窗外已經開始下起小雨,約翰將紐約市區的大堵車原因全部都歸結於下雨,一邊抱怨著該死的天氣,一邊還在幫楊諾出謀劃策如何完成任務。
隊長維克拉姆的情緒越來越差,尤其是從下雨開始。
知道一些內情的他,對現在任何一種天氣都有一種不妙的感覺。
司機約翰很識相的開始活躍氣氛:“楊,你作為科學家代表,這麽年輕,肯定知道的要比我多一點,我只是普通社區大學畢業。
當年那個時候,我要是把泡妹的精力放在學習上,說不定這會也跟你一樣成為科學家了。”
“你這個任務,我覺得如果我們抓緊一點時間,還是能很快完成的。
楊,我們就先去你們的研究所去取儀器吧,把能拿的儀器都一拿,到時候看時間,如果有時間,我們再到別的研究所去轉一轉。”
說著,約翰有些擔憂的看了眼後排,“不知道這些儀器有多大,要是咱們的車裝不下就麻煩了,不過上級讓咱們開悍馬車出來,肯定有上級的智慧,悍馬車的空間也不是一般的大,應該是沒有問題的。”
“我謝謝你啊。”楊諾翻了個白眼。
“那些儀器能裝下?”約翰看出來楊諾的情緒不高,但作為boss身邊的司機兼保鏢,在冷場的場合負責熱場是他的本能。
約翰繼續說道,“剛剛上級不是說讓你多看看tiktok上面的網紅嗎?你趕緊看看儀器的樣子,雖然你是專業的,但要是咱們拿錯了,回去免不了挨訓。”
楊諾有點可憐眼前的這個兄弟,生活在和諧社會的感覺真好,這個約翰只需要揣摩領導意圖就可以升職加薪,要不是世界末日來了,以後也是很有前途的。
“我們去圖書館。”楊諾看著窗外的雨勢,只是幾句話的功夫,已經從朦朧細雨開始變成了中雨。
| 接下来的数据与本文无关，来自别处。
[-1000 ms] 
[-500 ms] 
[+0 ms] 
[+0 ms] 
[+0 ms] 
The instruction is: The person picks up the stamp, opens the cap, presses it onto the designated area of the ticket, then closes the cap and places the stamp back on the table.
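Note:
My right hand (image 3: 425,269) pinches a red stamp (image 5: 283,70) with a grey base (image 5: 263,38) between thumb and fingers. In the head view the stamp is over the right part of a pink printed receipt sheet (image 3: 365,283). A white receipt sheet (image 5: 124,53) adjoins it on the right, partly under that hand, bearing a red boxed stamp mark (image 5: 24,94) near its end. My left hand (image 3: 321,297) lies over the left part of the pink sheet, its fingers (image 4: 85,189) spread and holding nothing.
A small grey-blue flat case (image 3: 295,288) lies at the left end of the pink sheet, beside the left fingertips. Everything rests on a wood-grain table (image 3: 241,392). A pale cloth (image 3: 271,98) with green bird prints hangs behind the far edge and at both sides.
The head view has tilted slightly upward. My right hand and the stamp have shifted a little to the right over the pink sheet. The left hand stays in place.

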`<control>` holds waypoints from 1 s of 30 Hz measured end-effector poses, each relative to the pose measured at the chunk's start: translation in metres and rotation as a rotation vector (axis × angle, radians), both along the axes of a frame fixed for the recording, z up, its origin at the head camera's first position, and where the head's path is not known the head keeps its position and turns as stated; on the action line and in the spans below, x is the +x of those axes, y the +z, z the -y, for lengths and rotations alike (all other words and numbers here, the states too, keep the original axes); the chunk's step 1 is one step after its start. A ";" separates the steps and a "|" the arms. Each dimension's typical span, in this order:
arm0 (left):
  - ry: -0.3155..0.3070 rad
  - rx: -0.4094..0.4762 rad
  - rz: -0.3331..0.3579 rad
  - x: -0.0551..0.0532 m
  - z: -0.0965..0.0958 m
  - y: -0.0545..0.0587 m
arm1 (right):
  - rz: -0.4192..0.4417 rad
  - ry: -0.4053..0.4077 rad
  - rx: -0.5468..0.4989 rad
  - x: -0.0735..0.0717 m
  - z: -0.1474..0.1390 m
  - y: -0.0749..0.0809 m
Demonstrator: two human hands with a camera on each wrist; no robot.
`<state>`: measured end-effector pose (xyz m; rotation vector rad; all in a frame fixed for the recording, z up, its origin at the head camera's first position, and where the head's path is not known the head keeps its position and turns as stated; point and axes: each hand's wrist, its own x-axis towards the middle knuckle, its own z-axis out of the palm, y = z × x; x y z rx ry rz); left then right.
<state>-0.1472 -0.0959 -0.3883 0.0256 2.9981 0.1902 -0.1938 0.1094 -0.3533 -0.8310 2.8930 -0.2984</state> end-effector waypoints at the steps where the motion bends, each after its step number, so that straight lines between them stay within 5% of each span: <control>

這意味著距離海嘯淹沒紐約的時間已經不多了。
根據記憶裡的劇情,山姆與勞拉幾個人是在下暴雨的時候走出公寓的,緊接著便是海嘯來襲,幾個人逃跑進了圖書館。
等等,楊諾感覺自己好像一直忽略了什麽?
好像······不對,剛剛進入末世世界的時候,自由電影公司的通知可是說,自己是唯一內測演員,那麽也就是說······
這個穿越進入末世電影世界的情況在未來可能不僅僅是自己,還會有更多的人與自己一樣,穿越進入電影世界,只有完成各種任務才能活著離開這裡。
這不是關鍵,關鍵是,楊諾穿越進入電影世界以前,已經是從原來的地球世界穿越到這裡的平行世界了。
而現在所處的現實世界,是沒有這些電影的。
雖然只是穿越到現在的這個平行世界三年多的時間,幾乎一切都跟地球世界沒有什麽不同。
從父親的離世,到母親對自己的嚴格要求,從世界的歷史進程,到現代的各國狀況,可以說,根據楊諾的理解,幾乎跟穿越前沒有任何不同。
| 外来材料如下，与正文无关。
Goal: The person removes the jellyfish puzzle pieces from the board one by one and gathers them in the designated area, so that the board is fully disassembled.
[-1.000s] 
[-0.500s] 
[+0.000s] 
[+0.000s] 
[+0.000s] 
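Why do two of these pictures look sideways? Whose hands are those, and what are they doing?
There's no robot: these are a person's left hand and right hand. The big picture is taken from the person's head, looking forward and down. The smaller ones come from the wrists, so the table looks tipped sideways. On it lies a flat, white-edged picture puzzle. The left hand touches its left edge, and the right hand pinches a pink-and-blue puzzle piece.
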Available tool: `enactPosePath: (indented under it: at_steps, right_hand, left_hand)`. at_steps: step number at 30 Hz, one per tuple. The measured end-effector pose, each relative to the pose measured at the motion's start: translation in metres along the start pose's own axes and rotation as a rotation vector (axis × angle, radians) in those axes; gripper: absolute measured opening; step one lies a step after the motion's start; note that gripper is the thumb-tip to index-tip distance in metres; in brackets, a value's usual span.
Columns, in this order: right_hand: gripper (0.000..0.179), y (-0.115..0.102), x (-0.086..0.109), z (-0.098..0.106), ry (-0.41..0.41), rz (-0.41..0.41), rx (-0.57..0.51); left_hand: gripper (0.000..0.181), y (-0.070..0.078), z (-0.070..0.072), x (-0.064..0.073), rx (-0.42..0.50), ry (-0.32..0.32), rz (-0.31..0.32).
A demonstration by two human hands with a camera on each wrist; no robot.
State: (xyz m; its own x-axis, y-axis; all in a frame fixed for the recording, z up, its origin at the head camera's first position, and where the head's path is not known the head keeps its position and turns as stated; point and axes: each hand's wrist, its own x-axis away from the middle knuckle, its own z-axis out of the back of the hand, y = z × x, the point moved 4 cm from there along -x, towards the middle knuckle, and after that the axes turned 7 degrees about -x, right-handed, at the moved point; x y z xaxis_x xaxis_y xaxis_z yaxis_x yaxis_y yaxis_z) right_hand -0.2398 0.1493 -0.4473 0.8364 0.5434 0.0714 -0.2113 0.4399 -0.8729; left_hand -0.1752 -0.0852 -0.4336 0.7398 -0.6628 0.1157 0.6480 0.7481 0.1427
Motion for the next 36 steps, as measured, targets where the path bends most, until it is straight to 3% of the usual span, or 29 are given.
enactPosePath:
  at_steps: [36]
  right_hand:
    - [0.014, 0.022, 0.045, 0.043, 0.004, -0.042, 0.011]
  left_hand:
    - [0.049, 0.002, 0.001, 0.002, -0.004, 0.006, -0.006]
穿越前,楊諾的父親就已經在他七歲的時候離世,母親一個人將自己含辛茹苦的養大,自己剛準備上高二,就穿越到了現在生活的這個平行世界。
原本楊諾還以為穿越有什麽福利,結果發現除了絕大部分的電影和電視劇都消失以外,穿越過來的平行世界沒有任何跟地球世界不同的。
有的時候,就連楊諾自己都懷疑自己是不是真的穿越了。
本來想著長大以後可以靠著自己對地球世界的電影電視劇的了解,在這個平行世界拍一些電影電視劇,或者寫一些劇本啥的。
但是高考成績不好,考上了一個普通三本,志願填報的漢語言專業因為分不夠,還被調劑到了國貿專業。
自己真是一個普通不能再普通的穿越者·······
本以為自己的穿越生涯就這麽會一直混下去,現如今自己進入到了這個末日電影世界,這個《後天》的電影在平行世界可沒有。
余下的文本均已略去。